Problem:
Output nothing but the lines from the first line of the entries to the line with "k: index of", inclusive, exactly as they read.
*** Provided data ***
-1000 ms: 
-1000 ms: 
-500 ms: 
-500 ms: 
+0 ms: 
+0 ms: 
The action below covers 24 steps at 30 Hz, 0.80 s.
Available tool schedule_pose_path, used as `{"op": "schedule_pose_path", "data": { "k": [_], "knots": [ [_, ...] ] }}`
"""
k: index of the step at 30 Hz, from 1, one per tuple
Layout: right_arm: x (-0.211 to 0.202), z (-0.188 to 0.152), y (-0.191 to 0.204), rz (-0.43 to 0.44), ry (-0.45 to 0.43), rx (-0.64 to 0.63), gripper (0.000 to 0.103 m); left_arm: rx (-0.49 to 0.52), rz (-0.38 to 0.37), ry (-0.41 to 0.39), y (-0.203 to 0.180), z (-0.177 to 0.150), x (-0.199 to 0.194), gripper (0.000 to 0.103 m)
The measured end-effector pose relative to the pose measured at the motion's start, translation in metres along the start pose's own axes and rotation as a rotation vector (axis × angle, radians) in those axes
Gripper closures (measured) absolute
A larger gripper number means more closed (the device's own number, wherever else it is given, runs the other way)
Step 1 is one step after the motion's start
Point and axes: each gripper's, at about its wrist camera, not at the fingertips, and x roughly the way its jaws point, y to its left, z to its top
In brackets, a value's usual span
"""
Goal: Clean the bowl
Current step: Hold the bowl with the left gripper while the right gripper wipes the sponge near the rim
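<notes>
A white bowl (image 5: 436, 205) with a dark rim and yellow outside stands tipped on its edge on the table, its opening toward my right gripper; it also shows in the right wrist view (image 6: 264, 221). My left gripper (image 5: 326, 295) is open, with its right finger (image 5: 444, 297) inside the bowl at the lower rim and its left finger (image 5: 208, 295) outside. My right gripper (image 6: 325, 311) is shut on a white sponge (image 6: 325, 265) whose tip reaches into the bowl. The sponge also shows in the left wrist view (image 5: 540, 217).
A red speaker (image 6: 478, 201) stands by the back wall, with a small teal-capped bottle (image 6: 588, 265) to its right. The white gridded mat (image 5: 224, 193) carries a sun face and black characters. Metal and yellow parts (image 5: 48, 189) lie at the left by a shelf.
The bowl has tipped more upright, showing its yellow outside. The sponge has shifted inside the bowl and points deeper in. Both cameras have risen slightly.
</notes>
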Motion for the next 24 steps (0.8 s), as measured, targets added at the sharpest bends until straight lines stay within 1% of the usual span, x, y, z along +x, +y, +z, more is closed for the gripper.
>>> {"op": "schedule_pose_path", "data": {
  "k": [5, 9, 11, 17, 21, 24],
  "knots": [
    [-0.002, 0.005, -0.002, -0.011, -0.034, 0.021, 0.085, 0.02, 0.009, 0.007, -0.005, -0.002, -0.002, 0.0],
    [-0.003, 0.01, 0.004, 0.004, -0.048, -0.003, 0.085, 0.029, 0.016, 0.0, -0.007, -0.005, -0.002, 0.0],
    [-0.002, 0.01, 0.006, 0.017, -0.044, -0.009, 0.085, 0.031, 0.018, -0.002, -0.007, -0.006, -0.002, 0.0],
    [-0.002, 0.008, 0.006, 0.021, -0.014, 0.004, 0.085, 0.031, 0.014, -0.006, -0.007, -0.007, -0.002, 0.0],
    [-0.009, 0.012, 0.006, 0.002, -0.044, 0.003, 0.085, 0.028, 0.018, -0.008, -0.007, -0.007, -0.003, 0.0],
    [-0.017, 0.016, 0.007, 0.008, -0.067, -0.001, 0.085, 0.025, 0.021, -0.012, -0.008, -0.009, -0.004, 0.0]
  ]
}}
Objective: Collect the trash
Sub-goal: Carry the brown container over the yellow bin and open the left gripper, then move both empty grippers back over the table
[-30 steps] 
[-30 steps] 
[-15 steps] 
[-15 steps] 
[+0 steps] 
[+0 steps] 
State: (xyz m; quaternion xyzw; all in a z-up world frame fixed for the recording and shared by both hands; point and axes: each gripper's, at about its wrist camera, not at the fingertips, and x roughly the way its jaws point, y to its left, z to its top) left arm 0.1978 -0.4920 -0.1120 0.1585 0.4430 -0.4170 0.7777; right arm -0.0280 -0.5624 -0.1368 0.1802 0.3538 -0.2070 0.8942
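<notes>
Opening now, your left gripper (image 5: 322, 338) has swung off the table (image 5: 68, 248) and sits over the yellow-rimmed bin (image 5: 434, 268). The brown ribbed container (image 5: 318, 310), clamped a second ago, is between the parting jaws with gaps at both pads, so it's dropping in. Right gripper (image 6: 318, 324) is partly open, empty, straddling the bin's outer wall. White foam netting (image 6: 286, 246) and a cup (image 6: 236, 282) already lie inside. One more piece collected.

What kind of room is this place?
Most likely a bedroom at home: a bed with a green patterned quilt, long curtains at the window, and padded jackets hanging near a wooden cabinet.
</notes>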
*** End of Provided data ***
Response area:
-1000 ms: 
-1000 ms: 
-500 ms: 
-500 ms: 
+0 ms: 
+0 ms: 
The action below covers 24 steps at 30 Hz, 0.80 s.
Available tool schedule_pose_path, used as `{"op": "schedule_pose_path", "data": { "k": [_], "knots": [ [_, ...] ] }}`
"""
k: index of the step at 30 Hz, from 1, one per tuple

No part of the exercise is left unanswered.